Whenever there are incidents, I look at the headlines side-by-side with and go through social media and cannot help thinking there has been a frightening surrender of instincts to the ‘tuning’ skills of the media who now seem able to dictate when to be disgusted or accepting; when to celebrate or get angry; when to protest or just shrug shoulders. I believe this is worrying as the moral compass is getting recalibrated on the basis of the thoughts and sentiments of the few but powerful people who control the media and we don’t need to look hard to see how disturbing that could become. This media influence has even been evident in Sierra Leone where politically motivated reporting took precedence over a nation’s need for a united fight against what is potentially the most serious health crisis it has faced.

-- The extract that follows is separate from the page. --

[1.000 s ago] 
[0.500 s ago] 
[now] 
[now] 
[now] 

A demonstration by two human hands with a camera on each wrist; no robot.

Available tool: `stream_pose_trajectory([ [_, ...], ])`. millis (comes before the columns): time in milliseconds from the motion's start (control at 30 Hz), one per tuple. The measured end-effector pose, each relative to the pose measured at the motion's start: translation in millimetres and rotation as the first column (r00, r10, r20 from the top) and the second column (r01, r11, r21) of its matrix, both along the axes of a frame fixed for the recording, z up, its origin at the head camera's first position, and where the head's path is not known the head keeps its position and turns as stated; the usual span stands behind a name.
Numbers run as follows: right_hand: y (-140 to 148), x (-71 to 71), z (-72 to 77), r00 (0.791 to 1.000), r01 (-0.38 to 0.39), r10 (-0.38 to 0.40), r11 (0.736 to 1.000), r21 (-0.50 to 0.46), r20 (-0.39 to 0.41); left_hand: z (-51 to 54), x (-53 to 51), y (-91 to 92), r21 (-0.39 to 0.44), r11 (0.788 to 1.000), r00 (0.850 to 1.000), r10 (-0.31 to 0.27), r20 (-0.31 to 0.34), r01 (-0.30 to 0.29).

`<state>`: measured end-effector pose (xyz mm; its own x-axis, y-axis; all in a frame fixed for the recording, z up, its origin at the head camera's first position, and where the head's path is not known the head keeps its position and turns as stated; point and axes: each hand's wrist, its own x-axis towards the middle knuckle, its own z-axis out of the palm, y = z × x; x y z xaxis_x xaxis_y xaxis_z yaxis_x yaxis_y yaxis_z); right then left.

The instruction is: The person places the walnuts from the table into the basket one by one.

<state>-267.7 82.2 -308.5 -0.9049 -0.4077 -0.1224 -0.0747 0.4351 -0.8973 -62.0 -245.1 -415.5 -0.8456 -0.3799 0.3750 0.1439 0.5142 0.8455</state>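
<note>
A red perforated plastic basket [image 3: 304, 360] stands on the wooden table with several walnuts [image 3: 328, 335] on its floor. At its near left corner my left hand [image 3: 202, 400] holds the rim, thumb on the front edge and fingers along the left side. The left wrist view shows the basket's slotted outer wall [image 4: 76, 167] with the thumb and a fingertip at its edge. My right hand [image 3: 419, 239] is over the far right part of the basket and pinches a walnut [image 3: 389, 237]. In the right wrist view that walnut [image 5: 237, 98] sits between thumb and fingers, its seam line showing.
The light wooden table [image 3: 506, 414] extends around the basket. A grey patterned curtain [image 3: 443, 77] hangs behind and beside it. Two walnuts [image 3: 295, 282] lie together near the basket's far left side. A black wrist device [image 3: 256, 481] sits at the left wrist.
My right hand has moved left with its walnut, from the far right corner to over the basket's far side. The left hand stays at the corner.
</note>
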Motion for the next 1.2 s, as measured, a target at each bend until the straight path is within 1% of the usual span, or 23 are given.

Today, Mr Putin is the man to hate for his proxy war in east Ukraine has resulted in nearly three hundred people plummeting tens of thousands feet to their deaths. Meanwhile, in another place there is a ground offensive that is killing innocent people and forcing many out of their homes, all in the name of degrading their government’s military capability. The indications are that there will be spectating of and even cheering for the invasion. How much of this we will read about, I suspect, depends on how angry or not the media people think we should get but is probably no less than if Mr Putin’s expeditionary tendency hadn’t come back to haunt him .
In the final analysis, until we get into some honest brokering of these matters, we won’t have the luxury to think it’s all over as these matter of life and death will persist to remind us in a very not beautiful way that life can get to be of two halves. The media have their agenda to get our money and then, if we let them, our instincts for our instincts govern how we vote and the media have the way we vote very much in their sights.